Park-City verbreitet Weihnachtsstimmung
Weihnachten ohne Santa Claus

Wer auf der Interstate 80 Salt Lake City verlässt, fährt direkt auf die imposante Berglandschaft der Wasatch Mountains zu. Hier kommt schon eher das Gefühl von Olympischen Winterspielen auf, unten in der Stadt kann davon nur bedingt die Rede sein.

Nach Budweiser-Werbung und wehender US-Flagge links tauchen zunächst noch Kentucky Fried Chicken und McDonald?s auf der rechten Seite auf, ehe der Verkehr endgültig von der Schlucht geschluckt wird.

Bis zum 24. Februar, so ist auf Hinweisschildern zu lesen, sollte man vorsichtshalber olympische Verspätungen einplanen. Heute aber ist nicht viel los auf der kurvenreichen Strecke hoch nach Park City. Die Sonne scheint, die Schneehöhe in der kargen Landschaft steigt mit jedem Kilometer. "The greatest snow on earth", wie die Einheimischen gerne verkünden, wirkt unterhalb des blauen Himmels wie ein weißer Teppich.

Wer schließlich Park City und damit den Schauplatz der Snowboard-Wettbewerbe sowie der alpinen Riesenslalom-Entscheidungen erreicht, glaubt sich zumindest am Abend mitten in die Weihnachtszeit versetzt. Lichterketten an den meisten Gebäuden, reichlich Leben auf den Straßen, fehlt eigentlich nur noch Santa Claus. Und die Klänge von "Winter Wonderland", egal ob von Bing Crosby oder irgendeinem anderen alten Haudegen. Lediglich ein kapitaler Stromausfall wie am vergangenen Freitag kann die Stimmung in Park City zunichte machten.

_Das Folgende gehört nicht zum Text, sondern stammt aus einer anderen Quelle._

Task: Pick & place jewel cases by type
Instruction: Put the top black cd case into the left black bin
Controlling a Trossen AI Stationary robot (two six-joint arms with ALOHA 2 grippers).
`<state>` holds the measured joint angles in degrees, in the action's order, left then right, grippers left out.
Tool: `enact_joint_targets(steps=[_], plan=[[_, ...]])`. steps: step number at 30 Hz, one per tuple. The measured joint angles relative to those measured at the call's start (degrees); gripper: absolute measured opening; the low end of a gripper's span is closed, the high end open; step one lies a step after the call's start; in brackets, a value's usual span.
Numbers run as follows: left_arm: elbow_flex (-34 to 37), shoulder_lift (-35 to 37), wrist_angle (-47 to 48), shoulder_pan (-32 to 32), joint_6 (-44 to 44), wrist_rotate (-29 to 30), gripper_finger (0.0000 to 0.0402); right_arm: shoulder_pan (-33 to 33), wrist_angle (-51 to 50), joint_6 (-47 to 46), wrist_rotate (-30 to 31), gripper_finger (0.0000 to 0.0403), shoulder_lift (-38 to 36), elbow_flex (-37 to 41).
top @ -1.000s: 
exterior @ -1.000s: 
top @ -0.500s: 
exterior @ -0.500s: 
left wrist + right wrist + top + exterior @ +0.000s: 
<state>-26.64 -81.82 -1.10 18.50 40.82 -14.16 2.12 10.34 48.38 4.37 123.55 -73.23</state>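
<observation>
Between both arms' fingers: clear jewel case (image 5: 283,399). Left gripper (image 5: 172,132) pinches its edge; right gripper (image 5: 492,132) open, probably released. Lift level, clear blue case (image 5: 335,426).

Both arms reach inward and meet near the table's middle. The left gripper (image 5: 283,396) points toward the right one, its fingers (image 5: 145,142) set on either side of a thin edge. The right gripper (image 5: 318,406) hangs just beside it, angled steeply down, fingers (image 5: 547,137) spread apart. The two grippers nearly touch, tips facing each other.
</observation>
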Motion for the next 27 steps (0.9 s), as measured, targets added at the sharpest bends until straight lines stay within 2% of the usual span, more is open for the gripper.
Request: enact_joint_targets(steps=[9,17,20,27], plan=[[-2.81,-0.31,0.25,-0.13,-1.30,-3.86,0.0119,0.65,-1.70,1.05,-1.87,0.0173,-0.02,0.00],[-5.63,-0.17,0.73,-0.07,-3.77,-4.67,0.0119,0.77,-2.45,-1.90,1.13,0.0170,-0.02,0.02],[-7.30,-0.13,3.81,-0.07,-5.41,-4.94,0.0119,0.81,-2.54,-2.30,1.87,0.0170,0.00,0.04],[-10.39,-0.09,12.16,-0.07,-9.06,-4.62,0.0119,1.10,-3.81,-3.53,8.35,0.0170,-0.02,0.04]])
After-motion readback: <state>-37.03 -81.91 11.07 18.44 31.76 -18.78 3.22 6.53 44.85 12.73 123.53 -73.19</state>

45 Minuten später, zurück in Salt Lake City. Weihnachten ist schon wieder Vergangenheit. Die digitale Wetter- und Börseninfo im Schaufenster der Lokalzeitung "Deseret News" zeigt, dass der Dow Jones im Minus geschlossen hat. "Shit", sagt einer der Passagiere so laut, dass alle es hören. Seine gute Laune ist dahin. Kursverluste schmerzen. Lindern können sie weder der Gedanke an den Weihnachtsmann noch der olympische Geist.